Previous studies have shown a connection between noisy road traffic and increased risk of hypertension. However, strong evidence was lacking, and it was unclear whether noise or air pollution played a bigger role. The new research shows that it is exposure to road traffic noise itself that can elevate hypertension risk.
“We were a little surprised that the association between road traffic noise and hypertension was robust even after adjustment for air pollution,” said Jing Huang, assistant professor in the Department of Occupational and Environmental Health Sciences in the School of Public Health at Peking University in Beijing, China, and lead author of the study.
Previous studies of the issue were cross-sectional, meaning they showed that traffic noise and hypertension were linked, but failed to show a causal relationship. For the new paper, researchers conducted a prospective study using UK Biobank data that looked at health outcomes over time.

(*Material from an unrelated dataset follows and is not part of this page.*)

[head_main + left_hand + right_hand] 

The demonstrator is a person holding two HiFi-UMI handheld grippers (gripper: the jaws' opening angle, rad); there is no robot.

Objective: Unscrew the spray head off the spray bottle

Researchers analyzed data from more than 240,000 people (aged 40 to 69 years) who started out without hypertension. They estimated road traffic noise based on residential address and the Common Noise Assessment Method, a European modeling tool.
Using follow-up data over a median 8.1 years, they looked at how many people developed hypertension. Not only did they find that people living near road traffic noise were more likely to develop hypertension, they also found that risk increased in tandem with the noise “dose.”
These associations held true even when researchers adjusted for exposure to fine particles and nitrogen dioxide. However, people who had high exposure to both traffic noise and air pollution had the highest hypertension risk, showing that air pollution plays a role as well.
“Road traffic noise and traffic-related air pollution coexist around us,” Huang said. “It is essential to explore the independent effects of road traffic noise, rather than the total environment.”
The findings can support public health measures because they confirm that exposure to road traffic noise is harmful to our blood pressure, she said. Policymaking may alleviate the adverse impacts of road traffic noise as a societal effort, such as setting stricter noise guideline and enforcement, improving road conditions and urban design, and investing advanced technology on quieter vehicles.
“To date, this is the first large-sized prospective study directly addressing the effect of road traffic noise on the incidence of newly-diagnosed hypertension,” said Jiandong Zhang, cardiovascular disease fellow in the division of cardiology at the University of North Carolina at Chapel Hill, and author of the accompanying editorial comment. “The data demonstrated in this article provides a higher quality of evidence to justify the potential to modify road traffic noise and air pollution from both individual and societal levels in improving cardiovascular health.”
As a follow-up, Huang said field studies are underway to better understand the pathophysiological mechanisms through which road noise affects hypertension.
The study was supervised by Kazem Rahimi, lead of the Deep Medicine program at the Nuffield Department of Women’s and Reproductive Health at the University of Oxford, and Samuel Cai, lecturer in environmental epidemiology at the Centre for Environmental Health and Sustainability at the University of Leicester.